== What the task requires ==
Go through the listing below and repeat it exactly, omitting each picture.
%%
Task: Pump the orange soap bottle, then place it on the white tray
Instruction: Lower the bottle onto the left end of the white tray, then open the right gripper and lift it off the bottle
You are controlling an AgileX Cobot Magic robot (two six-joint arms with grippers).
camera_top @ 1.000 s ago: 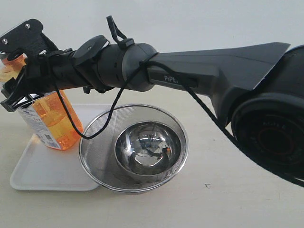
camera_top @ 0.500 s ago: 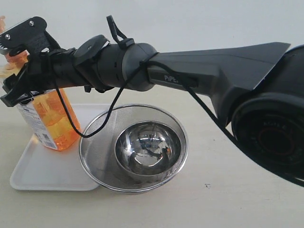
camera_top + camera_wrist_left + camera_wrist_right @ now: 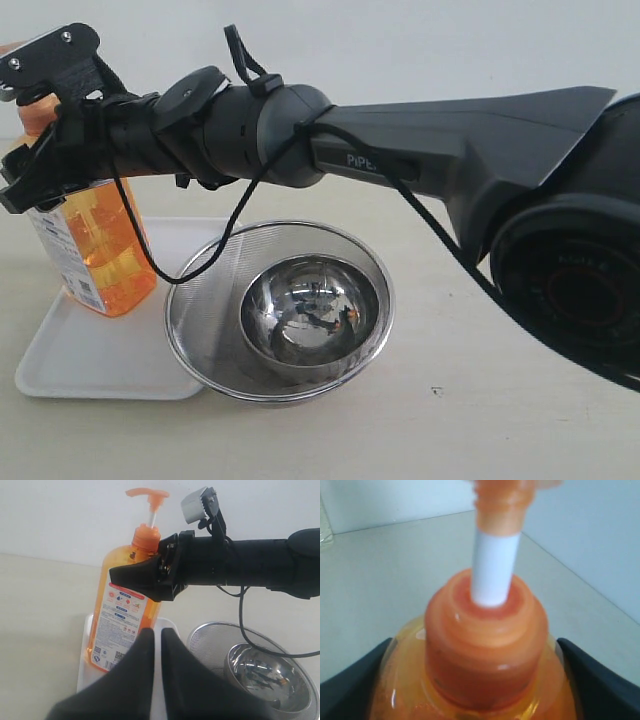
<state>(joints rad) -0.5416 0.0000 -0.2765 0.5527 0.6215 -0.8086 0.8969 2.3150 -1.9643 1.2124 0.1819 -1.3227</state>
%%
== Worked solution ==
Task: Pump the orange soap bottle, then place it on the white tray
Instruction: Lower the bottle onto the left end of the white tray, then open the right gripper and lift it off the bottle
You are controlling an AgileX Cobot Magic robot (two six-joint arms with grippers).
camera_top @ 1.000 s ago: 
camera_top @ 0.500 s ago: 
camera_top + camera_wrist_left + camera_wrist_right @ now: 
<state>(joints rad) -0.5416 0.0000 -0.2765 0.5527 0.6215 -0.8086 0.8969 2.3150 -1.9643 1.2124 0.1819 -1.3227</state>

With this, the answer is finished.